## STORED DATA
++++++++

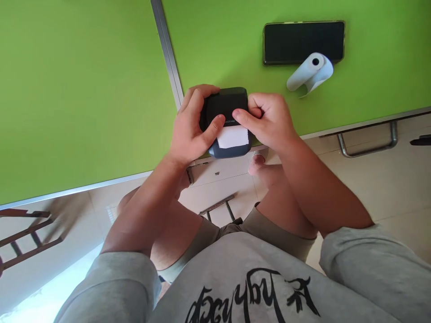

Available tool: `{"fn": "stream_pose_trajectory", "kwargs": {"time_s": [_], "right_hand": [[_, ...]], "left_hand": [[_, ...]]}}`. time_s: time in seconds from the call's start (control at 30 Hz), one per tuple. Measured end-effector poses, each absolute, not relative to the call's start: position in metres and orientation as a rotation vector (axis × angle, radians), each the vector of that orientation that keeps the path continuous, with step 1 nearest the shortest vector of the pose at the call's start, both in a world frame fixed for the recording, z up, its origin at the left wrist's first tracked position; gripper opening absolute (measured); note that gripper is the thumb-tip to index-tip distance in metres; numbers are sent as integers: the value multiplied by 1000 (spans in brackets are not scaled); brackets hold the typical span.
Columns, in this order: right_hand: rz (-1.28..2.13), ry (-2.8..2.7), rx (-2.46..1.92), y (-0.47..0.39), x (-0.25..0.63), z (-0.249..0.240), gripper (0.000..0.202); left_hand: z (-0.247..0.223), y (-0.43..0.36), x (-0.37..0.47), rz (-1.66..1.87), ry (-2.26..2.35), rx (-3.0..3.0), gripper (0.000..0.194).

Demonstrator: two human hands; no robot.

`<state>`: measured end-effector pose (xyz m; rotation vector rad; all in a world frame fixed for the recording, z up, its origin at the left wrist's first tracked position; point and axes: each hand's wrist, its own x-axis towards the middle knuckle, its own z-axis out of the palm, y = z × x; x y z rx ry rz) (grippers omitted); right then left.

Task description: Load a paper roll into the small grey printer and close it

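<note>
A small dark portable receipt printer (pixel 226 102) is held between my two hands at the near edge of the green table. White paper (pixel 233 137) sticks out of it and lies over its near part. My left hand (pixel 195 123) wraps round the printer's left side, thumb on top by the paper. My right hand (pixel 269 117) grips the right side, fingers curled and thumb on the top face. The underside of the printer is hidden.
A dark smartphone (pixel 299 42) lies at the back right of the green table (pixel 84 89). A partly unrolled white paper roll (pixel 311 72) rests against its near edge. A metal strip (pixel 167 54) crosses the tabletop. Stool frames (pixel 30 237) stand on the tiled floor.
</note>
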<state>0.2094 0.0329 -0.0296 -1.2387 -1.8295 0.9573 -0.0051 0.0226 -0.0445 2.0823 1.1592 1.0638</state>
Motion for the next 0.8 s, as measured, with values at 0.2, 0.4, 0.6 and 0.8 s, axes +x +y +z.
{"fn": "stream_pose_trajectory", "kwargs": {"time_s": [0.2, 0.4, 0.6, 0.8], "right_hand": [[829, -1790, -1198, 29, 207, -33, 68], [811, -1793, -1210, 32, 206, -35, 60], [744, -1796, -1118, 31, 206, -32, 48], [731, -1842, -1143, 29, 207, -29, 48]], "left_hand": [[-51, 28, -9, 1048, 1125, 2083, 51], [-49, 24, -9, 994, 1128, 2113, 51], [-51, 30, -4, 1109, 1098, 2183, 61], [-47, 32, -4, 1021, 1107, 2163, 57]]}}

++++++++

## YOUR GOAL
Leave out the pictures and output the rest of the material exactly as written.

## EXERCISE RESPONSE
Available tool: `{"fn": "stream_pose_trajectory", "kwargs": {"time_s": [_], "right_hand": [[_, ...]], "left_hand": [[_, ...]]}}`. time_s: time in seconds from the call's start (control at 30 Hz), one per tuple. Measured end-effector poses, each absolute, not relative to the call's start: position in metres and orientation as a rotation vector (axis × angle, radians), each the vector of that orientation that keeps the path continuous, with step 1 nearest the shortest vector of the pose at the call's start, both in a world frame fixed for the recording, z up, its origin at the left wrist's first tracked position; gripper opening absolute (measured); note that gripper is the thumb-tip to index-tip distance in metres; numbers are sent as integers: the value multiplied by 1000 (spans in brackets are not scaled); brackets hold the typical span.
Columns, in this order: right_hand: rz (-1.28..2.13), ry (-2.8..2.7), rx (-2.46..1.92), y (-0.47..0.39), x (-0.25..0.63), z (-0.249..0.240), gripper (0.000..0.202); left_hand: z (-0.247..0.223), y (-0.43..0.36), x (-0.37..0.47), rz (-1.66..1.87), ry (-2.26..2.35), rx (-3.0..3.0), gripper (0.000..0.194).

Demonstrator: two human hands; no robot.

`<state>`: measured end-effector pose (xyz m; rotation vector rad; all in a world frame fixed for the recording, z up, its origin at the left wrist's first tracked position; point and axes: each hand's wrist, its own x-axis towards the middle knuckle, its own z-axis out of the palm, y = z × x; x y z rx ry rz) (grippers omitted); right then left.

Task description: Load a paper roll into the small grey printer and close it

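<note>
A small dark portable receipt printer (pixel 226 102) is held between my two hands at the near edge of the green table. White paper (pixel 233 137) sticks out of it and lies over its near part. My left hand (pixel 195 123) wraps round the printer's left side, thumb on top by the paper. My right hand (pixel 269 117) grips the right side, fingers curled and thumb on the top face. The underside of the printer is hidden.
A dark smartphone (pixel 299 42) lies at the back right of the green table (pixel 84 89). A partly unrolled white paper roll (pixel 311 72) rests against its near edge. A metal strip (pixel 167 54) crosses the tabletop. Stool frames (pixel 30 237) stand on the tiled floor.
</note>
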<state>0.2094 0.0329 -0.0296 -1.2387 -1.8295 0.9573 -0.0051 0.0226 -0.0445 2.0823 1.1592 1.0638</state>
Motion for the next 0.8 s, as measured, with values at 0.2, 0.4, 0.6 and 0.8 s, axes +x +y +z.
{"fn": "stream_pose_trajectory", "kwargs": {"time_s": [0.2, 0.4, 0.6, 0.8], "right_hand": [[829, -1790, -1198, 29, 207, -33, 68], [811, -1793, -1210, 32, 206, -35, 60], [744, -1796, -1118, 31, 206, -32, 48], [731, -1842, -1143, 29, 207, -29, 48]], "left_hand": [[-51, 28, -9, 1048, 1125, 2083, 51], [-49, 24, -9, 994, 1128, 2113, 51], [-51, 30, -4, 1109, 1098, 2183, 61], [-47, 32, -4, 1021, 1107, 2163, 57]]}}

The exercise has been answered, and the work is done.